L'attenzione risveglia la fantasia
La riscossa dell’audio sul video è confermata dalla ritrovata vitalità del podcast che diventa fenomeno di massa e stimola l’immaginario: tutto quello che la TV da tempo ha rinunciato a fare
La riscossa dell’audio sul video, o comunque sul multimediale, è forse figlia di un desiderio di ritorno all’attenzione, affaticati come siamo da tanti, troppi stimoli che aggrediscono occhi, orecchie e altri sensi.
Come nel caso del video, tuttavia, anche l’ascolto va sempre più nella direzione dell’on-demand, e della fruizione su canali diversi.
Prova ne sia la crescita degli audiolibri, ma soprattutto l’esplosione dei podcast: un mezzo non più nuovissimo in sé ma che negli ultimi anni ha trovato anche in Italia una propria piena dignità e posizionamento: nel 2020, il 41% degli italiani ha ascoltato almeno un podcast. Certo, molti di questi non sono altro che la riproposizione di programmi radiofonici, ma già da diversi anni il podcast è diventato un vero e proprio genere.
Negli Stati Uniti, nel 2014 fu Serial a rendere il podcast un fenomeno di massa: la scoperta dei dettagli di un’indagine reale, puntata dopo puntata, con le voci dei veri protagonisti e l’attento utilizzo dei suoni come parte integrante del racconto, ha tenuto incollati milioni di ascoltatori in tutto il mondo.
In Italia, la sua miglior realizzazione è probabilmente Veleno, il podcast con cui Pablo Trincia e Alessia Rafanelli hanno raccontato (e portato alla riapertura) il caso dei “Diavoli della Bassa Modenese”. Anche in questo caso, al di là dell’encomiabile lavoro giornalistico e dell’emozione suscitata da voci e documenti reali, lo studio sonoro delle ambientazioni e la colonna sonora hanno dato al prodotto un deciso cambio di velocità.

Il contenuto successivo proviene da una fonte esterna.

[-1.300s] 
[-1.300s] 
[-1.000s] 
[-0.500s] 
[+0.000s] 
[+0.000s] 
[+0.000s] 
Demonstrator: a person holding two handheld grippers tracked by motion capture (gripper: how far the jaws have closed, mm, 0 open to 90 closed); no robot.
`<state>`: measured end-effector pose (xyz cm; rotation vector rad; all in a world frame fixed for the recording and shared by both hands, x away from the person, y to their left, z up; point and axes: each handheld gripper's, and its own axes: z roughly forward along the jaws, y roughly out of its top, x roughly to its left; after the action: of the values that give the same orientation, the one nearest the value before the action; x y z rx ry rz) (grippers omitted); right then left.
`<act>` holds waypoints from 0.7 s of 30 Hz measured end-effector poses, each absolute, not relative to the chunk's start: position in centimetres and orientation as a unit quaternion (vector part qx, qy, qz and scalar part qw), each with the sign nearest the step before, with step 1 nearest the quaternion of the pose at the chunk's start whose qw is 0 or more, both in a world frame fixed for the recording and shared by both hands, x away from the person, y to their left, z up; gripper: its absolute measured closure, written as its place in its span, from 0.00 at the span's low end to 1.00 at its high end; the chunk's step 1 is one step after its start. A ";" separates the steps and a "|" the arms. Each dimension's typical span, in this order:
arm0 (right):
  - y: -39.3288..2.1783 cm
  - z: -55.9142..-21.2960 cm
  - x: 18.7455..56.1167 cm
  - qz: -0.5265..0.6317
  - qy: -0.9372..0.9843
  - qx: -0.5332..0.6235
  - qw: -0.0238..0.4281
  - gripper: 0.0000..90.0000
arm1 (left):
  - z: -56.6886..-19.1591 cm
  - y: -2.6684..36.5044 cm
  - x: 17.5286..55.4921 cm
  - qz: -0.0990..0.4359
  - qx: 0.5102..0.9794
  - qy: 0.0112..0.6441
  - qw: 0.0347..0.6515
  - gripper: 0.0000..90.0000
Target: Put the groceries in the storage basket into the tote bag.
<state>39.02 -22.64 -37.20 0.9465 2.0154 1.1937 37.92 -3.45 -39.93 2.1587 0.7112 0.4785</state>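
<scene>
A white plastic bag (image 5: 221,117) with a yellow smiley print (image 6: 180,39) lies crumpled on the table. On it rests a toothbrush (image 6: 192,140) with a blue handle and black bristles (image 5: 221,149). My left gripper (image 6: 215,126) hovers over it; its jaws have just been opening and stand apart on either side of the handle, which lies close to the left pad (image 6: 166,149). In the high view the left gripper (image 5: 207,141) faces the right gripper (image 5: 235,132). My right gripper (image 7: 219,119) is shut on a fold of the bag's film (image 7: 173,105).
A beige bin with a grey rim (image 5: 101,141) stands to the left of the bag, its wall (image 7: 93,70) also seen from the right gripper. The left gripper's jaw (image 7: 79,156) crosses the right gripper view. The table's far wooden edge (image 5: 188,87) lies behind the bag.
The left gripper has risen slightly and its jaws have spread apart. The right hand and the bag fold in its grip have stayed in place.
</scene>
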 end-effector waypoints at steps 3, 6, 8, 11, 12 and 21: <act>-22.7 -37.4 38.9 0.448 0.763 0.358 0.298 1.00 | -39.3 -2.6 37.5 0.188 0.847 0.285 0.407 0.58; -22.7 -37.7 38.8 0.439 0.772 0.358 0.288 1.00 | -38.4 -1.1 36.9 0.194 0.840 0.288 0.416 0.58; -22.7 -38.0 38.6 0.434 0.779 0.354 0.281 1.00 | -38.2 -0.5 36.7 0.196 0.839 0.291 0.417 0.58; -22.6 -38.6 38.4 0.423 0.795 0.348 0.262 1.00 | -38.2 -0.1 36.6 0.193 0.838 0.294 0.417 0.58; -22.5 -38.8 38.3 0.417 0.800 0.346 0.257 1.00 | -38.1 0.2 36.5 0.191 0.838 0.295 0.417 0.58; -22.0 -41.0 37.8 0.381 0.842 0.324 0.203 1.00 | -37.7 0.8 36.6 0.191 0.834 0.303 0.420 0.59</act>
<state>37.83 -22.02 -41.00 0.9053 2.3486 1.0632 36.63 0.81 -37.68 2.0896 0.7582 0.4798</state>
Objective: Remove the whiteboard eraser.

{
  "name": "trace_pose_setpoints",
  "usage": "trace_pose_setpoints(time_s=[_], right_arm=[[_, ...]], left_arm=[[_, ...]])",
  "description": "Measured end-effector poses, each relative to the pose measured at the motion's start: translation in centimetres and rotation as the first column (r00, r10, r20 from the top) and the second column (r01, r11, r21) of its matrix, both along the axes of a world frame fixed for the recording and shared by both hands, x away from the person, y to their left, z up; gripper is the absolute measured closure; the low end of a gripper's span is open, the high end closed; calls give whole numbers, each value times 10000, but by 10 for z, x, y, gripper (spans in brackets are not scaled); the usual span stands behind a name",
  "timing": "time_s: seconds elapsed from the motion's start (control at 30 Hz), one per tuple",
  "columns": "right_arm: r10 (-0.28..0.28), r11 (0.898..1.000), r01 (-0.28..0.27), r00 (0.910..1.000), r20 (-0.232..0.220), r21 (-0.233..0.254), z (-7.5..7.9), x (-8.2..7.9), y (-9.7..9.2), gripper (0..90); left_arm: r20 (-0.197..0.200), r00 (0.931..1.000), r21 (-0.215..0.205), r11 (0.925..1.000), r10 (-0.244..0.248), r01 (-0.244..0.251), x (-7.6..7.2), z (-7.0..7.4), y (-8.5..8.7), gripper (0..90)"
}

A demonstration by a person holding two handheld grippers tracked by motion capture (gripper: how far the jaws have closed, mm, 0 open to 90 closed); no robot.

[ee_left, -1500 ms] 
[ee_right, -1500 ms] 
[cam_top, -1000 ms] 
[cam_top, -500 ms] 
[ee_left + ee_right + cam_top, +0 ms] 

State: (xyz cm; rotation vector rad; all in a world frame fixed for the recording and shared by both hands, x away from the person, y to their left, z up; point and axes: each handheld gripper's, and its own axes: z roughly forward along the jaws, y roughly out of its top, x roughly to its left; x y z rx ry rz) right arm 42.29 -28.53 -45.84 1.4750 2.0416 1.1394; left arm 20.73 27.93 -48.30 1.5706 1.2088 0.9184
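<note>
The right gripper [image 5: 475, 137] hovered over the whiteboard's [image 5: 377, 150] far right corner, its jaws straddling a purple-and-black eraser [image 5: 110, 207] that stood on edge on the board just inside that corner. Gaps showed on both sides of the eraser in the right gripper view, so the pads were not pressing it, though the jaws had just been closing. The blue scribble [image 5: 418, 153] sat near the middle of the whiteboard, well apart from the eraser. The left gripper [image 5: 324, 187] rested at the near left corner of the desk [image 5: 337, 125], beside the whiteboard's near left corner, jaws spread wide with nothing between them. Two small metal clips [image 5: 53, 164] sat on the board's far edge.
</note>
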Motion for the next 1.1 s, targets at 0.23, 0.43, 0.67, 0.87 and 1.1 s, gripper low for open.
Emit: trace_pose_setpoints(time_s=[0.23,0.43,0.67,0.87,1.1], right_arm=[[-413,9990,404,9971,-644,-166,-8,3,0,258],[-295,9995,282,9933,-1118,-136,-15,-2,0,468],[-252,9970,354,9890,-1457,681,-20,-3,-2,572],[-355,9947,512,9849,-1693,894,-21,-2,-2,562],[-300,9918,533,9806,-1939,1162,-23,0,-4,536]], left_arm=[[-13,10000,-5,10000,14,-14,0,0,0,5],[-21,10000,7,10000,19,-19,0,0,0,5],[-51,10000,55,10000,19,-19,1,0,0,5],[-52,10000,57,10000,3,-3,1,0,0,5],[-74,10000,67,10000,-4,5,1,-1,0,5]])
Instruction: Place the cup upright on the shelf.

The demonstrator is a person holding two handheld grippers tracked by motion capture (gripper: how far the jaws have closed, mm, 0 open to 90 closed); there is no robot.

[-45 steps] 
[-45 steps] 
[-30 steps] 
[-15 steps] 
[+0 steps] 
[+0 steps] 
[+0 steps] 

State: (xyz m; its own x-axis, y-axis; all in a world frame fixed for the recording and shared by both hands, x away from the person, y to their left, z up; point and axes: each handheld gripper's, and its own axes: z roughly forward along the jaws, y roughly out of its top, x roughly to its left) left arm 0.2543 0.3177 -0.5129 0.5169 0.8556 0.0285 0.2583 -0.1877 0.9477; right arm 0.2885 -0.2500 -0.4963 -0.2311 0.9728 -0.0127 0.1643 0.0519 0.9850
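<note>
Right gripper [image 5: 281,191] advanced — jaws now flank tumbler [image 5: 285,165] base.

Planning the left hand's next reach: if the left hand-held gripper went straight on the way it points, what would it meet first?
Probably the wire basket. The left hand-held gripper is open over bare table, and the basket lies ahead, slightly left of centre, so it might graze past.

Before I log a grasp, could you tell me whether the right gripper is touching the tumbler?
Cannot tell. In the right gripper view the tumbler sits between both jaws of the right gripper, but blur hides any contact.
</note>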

Torna in mente quando in radio esistevano professionisti incredibili esperti nel produrre rumori. Si chiamavano proprio così, rumoristi: negli sceneggiati a puntate, accompagnavano la recitazione degli attori con effetti ottenuti dall’uso di ogni tipo di materiale pur di crearne un suono simile a quello del cigolio di una porta, del sorvolo di un aereo, dei freni stridenti di un’auto, di una caffettiera in ebollizione. Sono cambiati gli strumenti per riuscirci, non il bisogno di generare emozioni.
Il True Crime non è però l’unico mondo in cui il podcast dilaga. Gli editori se ne sono accorti: Spotify ha appena effettuato l’ennesima acquisizione di una società nel settore (Ringer), e si è già assicurata nel suo catalogo talent del calibro di Harry e Meghan e Michelle Obama.
E non sorprende, quindi, che anche i brand si stiano confrontando attivamente con questo format. Certo, con un’offerta sempre più ricca e variegata, la sfida è quella di proporre qualità e angolazioni diverse da cui trattare un tema, una nicchia, sempre in maniera autorevole. È lì che si fa la differenza. Non basta raccontare una storia che parli di noi, della nostra realtà: serve un racconto che parli a coloro a cui chiediamo ascolto e attenzione.
Insomma, sembra tornato il tempo dell’immaginario. Tutto quanto è ascolto può ancora esserci d’aiuto a stimolare il pensiero e la fantasia, mentre alla TV non è nemmeno il caso di chiederlo: la risposta sarebbe quella di un commerciante imbarazzato, “Mi spiace, l’articolo è esaurito”.